DATASET EXTRACT =

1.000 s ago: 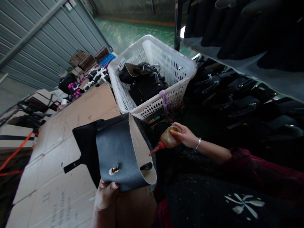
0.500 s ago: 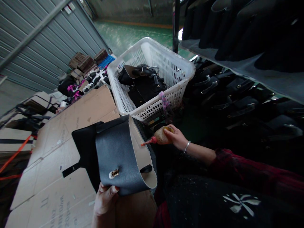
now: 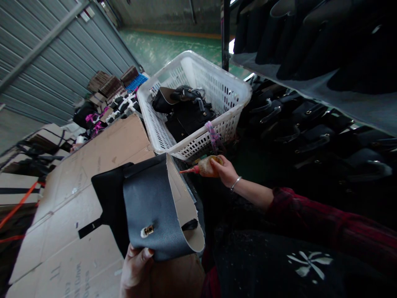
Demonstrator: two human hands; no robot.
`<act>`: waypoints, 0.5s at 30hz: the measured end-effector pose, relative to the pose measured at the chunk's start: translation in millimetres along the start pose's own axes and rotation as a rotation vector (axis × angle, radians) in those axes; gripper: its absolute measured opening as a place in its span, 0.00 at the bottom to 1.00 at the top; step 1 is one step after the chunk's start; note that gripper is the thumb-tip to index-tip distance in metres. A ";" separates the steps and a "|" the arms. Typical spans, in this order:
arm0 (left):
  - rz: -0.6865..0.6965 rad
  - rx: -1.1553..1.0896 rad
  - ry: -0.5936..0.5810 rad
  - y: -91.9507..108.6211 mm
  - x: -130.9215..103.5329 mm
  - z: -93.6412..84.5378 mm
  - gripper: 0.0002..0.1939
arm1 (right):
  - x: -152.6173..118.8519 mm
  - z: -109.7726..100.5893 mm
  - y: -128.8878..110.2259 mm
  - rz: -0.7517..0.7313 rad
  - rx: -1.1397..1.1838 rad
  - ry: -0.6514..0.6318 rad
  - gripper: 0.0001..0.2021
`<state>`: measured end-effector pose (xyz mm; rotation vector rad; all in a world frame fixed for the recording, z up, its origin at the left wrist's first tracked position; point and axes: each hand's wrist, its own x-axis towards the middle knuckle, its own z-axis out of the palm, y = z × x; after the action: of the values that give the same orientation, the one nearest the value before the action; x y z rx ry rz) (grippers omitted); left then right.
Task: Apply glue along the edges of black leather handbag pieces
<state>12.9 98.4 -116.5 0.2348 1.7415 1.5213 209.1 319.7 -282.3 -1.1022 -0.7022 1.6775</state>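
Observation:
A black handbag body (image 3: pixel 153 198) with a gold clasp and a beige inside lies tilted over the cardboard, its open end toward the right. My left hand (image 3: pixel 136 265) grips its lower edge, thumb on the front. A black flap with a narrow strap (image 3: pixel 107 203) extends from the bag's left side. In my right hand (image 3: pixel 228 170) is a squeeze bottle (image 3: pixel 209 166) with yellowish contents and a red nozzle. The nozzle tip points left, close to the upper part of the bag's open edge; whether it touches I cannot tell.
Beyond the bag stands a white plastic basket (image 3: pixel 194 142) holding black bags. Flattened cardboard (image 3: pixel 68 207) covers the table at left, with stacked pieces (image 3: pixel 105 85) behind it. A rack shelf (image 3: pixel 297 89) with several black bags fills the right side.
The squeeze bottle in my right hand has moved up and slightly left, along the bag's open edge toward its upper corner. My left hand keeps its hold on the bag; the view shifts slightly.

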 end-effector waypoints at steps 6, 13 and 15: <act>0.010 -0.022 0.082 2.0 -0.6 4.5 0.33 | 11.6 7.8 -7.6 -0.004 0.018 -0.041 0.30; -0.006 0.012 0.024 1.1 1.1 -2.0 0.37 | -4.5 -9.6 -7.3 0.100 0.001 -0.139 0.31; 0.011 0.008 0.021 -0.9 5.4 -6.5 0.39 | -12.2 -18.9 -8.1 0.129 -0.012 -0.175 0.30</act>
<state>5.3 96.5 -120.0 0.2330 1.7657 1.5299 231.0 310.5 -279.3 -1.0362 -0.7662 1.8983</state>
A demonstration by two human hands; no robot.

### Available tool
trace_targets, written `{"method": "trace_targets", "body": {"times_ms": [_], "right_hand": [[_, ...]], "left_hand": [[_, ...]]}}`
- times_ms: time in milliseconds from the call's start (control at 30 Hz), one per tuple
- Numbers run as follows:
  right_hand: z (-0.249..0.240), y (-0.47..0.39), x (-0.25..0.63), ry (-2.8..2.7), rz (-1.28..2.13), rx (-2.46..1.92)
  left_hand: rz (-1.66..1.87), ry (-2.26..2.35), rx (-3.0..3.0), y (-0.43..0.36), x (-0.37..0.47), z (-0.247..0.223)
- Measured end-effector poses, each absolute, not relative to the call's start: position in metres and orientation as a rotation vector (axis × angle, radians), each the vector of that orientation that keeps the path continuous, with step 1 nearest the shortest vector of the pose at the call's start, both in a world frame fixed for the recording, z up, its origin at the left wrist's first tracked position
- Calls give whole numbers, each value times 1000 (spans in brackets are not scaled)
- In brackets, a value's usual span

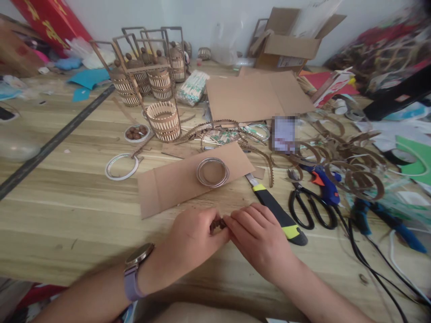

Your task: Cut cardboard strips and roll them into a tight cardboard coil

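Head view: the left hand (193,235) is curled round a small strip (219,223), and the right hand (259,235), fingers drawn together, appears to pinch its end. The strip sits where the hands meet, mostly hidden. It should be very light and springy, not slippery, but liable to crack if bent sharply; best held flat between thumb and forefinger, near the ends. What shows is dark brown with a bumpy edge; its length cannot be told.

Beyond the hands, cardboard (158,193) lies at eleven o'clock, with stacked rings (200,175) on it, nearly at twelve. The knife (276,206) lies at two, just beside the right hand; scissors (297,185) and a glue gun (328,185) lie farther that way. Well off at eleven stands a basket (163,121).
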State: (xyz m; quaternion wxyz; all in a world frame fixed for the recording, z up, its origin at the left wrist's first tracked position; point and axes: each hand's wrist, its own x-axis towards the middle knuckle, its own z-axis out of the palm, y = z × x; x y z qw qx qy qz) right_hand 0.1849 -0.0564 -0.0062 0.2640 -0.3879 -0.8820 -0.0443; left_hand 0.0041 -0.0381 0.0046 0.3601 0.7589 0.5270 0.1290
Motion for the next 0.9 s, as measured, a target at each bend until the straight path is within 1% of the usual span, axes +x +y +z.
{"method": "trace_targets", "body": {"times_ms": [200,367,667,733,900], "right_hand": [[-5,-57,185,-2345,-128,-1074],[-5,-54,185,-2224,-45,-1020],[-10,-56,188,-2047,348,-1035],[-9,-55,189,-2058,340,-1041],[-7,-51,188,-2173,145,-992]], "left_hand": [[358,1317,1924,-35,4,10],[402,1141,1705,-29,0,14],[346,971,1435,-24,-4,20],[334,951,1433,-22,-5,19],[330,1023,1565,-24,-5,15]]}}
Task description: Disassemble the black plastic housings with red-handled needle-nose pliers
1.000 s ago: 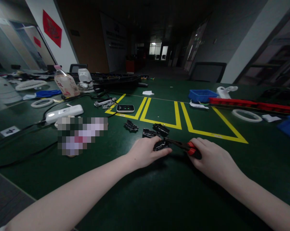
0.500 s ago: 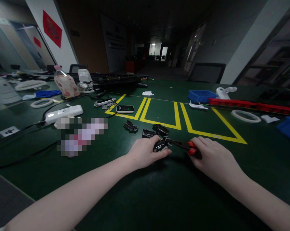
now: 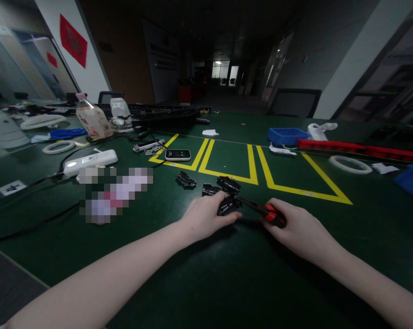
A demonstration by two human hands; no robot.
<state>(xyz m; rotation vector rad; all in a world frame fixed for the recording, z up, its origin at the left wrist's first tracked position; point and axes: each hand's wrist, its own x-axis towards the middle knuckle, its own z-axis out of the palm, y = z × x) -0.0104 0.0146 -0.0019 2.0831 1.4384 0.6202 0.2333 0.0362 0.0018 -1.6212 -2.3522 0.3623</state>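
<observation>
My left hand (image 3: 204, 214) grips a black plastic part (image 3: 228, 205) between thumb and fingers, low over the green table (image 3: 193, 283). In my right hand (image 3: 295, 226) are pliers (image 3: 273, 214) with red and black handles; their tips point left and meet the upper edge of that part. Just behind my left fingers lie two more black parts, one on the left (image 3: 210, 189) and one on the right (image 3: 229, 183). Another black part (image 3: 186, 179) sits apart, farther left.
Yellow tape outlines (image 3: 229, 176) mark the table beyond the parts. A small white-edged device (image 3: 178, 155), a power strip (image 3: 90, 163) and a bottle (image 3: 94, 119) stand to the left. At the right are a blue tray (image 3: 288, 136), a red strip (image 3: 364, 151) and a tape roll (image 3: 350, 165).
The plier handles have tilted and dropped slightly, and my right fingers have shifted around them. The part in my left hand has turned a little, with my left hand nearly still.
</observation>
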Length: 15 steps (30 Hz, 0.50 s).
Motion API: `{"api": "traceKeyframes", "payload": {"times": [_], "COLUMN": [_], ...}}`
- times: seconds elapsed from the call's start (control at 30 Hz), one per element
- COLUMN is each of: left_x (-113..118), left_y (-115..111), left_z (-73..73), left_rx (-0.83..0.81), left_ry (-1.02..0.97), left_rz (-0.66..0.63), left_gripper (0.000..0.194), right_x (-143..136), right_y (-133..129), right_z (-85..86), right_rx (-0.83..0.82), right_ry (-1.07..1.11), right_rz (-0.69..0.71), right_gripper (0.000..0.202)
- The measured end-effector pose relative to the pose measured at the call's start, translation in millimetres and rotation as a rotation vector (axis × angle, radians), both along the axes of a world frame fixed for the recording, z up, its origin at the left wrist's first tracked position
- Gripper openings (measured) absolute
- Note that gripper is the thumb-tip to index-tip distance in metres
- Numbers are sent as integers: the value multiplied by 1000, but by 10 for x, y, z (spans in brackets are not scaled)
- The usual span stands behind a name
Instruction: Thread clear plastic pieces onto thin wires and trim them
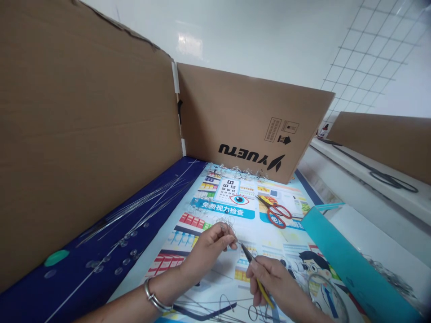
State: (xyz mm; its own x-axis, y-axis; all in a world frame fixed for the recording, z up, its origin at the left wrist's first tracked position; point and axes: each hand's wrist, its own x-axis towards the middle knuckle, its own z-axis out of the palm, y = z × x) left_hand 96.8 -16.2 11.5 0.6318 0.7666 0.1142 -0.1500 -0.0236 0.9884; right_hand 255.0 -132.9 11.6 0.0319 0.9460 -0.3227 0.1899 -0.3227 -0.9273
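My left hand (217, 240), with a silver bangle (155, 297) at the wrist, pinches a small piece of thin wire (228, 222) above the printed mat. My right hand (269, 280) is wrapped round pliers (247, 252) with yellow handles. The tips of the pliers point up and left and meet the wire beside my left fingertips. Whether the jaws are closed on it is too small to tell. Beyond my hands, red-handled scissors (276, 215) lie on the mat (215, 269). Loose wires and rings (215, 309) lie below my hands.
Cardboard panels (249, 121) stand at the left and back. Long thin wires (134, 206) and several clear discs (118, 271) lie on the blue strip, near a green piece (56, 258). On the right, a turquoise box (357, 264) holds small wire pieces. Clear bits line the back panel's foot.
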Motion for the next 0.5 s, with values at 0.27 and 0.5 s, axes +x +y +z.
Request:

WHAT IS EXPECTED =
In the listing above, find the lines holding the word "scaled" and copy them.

ANSWER SPACE =
- Calls give whole numbers, each value times 1000 (spans in brackets are not scaled)
- Numbers are sent as integers: the value multiplied by 1000, but by 10 for x, y, z (spans in brackets are not scaled)

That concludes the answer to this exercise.